The court heard that Mr Roberts was summoned to appear before NCAT, but failed to attend.
"The self-serving evidence of Mr Shankar, after the appointment of a liquidator to [Blissful] Developments, is of no weight," Justice Leeming said.
He ruled that Blissful Constructions was the builder and ordered the company to pay Mr Kapeller's legal costs. The money is still outstanding.
The decision opened the door for Mr Kapeller to relist the matter with NCAT and a hearing has been set down for next year.
It was a breakthrough, but after years of fighting and costly delays, Mr Kapeller is scathing about the level of protection that exists for homeowners in NSW.
"We feel very disheartened by the whole thing, outside of costly legal action there is no protection for ordinary people."

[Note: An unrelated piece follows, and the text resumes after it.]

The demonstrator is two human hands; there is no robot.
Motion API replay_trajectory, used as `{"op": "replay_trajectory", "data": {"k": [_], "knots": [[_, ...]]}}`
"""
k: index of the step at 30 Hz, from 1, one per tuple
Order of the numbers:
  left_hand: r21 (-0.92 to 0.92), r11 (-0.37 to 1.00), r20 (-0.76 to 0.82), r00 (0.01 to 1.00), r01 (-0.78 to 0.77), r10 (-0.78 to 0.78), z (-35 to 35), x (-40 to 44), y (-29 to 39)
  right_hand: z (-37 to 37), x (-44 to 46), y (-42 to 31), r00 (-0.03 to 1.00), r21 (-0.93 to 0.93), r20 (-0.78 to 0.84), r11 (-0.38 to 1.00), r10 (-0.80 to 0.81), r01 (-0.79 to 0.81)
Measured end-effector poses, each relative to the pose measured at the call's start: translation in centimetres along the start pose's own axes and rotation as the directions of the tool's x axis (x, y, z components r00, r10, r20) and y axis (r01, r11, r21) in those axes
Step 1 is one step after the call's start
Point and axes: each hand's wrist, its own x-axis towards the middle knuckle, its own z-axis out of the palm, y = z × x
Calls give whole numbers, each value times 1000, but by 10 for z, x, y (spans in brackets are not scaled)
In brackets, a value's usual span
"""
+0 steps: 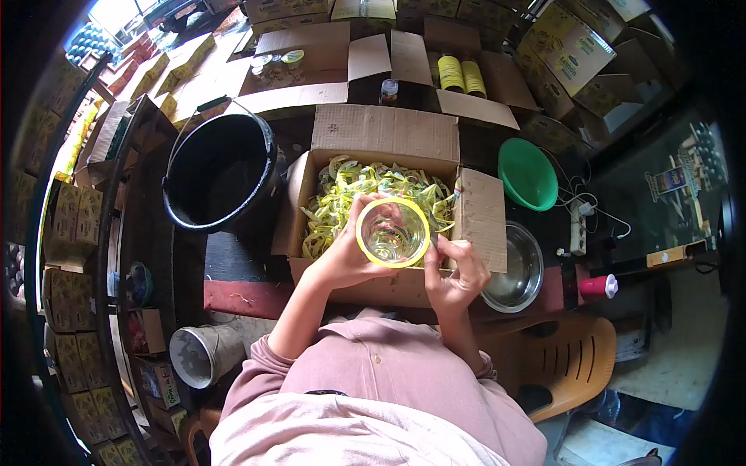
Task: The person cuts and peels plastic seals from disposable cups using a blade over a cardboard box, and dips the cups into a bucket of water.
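My left hand (351, 250) is closed around a clear plastic cup (393, 233) with a bright yellow rim. Its mouth faces up toward me, and I see through its wall to the bottom. Beside the right edge of the rim, my right hand (457, 273) has thumb and fingers pinched together; what is between them is too small to make out. Below and behind the cup, an open cardboard box (385, 132) is heaped with yellow, green and white printed film scraps (404, 180). Both hands are over the near side of this box.
A black bucket (221, 175) stands left of the box. To the right are a green basin (530, 175), a metal bowl (519, 268) and a power strip (578, 227). Open boxes behind hold cups (292, 59) and yellow cylinders (451, 74). An orange chair (571, 353) is at right.
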Motion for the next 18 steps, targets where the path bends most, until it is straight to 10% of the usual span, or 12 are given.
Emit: {"op": "replay_trajectory", "data": {"k": [6, 12, 18], "knots": [[303, 945, 53, 992, -127, 117, -5, 0, -2, -2, -7, -4, 997, -15, -63, 999, 36, -37], [-56, 997, -13, 999, 45, -46, 3, -3, -4, 2, -6, -3, 999, -14, -38, 1000, -18, 18], [151, 988, 129, 992, -22, 2, 1, 0, 4, 1, -4, -1, 999, -30, -42, 999, 15, -16]]}}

Broke, their credit rating shot and on the verge of bankruptcy due to legal fees, Mr Kapeller has made Blissful Constructions five settlement offers since January.
"We used the costings in their expert report and included the awarded legal fees, but they have all been rejected," he said.
In November 2017, Blissful Developments commissioned a building expert to cost works to complete the house and repair defects, the bill came to $191,336. Mr Kapeller's expert estimated the cost at $345,000.
"We are willing to accept their expert advice and settle for that much, but it's been rejected," he said.
"Their lawyer said he was not instructed to make any counter offer."
The matter will be heard in NCAT in January.
Daniel Roberts was a former director and shareholder of Blissful Developments and former shareholder of Blissful Constructions.
Mr Shankar was a former shareholder of both companies and his wife, Ms Dhandayutham, is the sole director and owner of Blissful Constructions and a former director of Blissful Developments.
Blissful Constructions changed its name to BH Australia Constructions in July 2017.
Dozens of people - including homeowners, tradies, developers and suppliers - have spoken to the Herald, alleging a host of defective or incomplete work and unpaid bills causing nightmares for unsuspecting homeowners and businesses.
The family has established a GoFundMe account in an effort to help pay their legal bills that threaten to bankrupt them in coming weeks.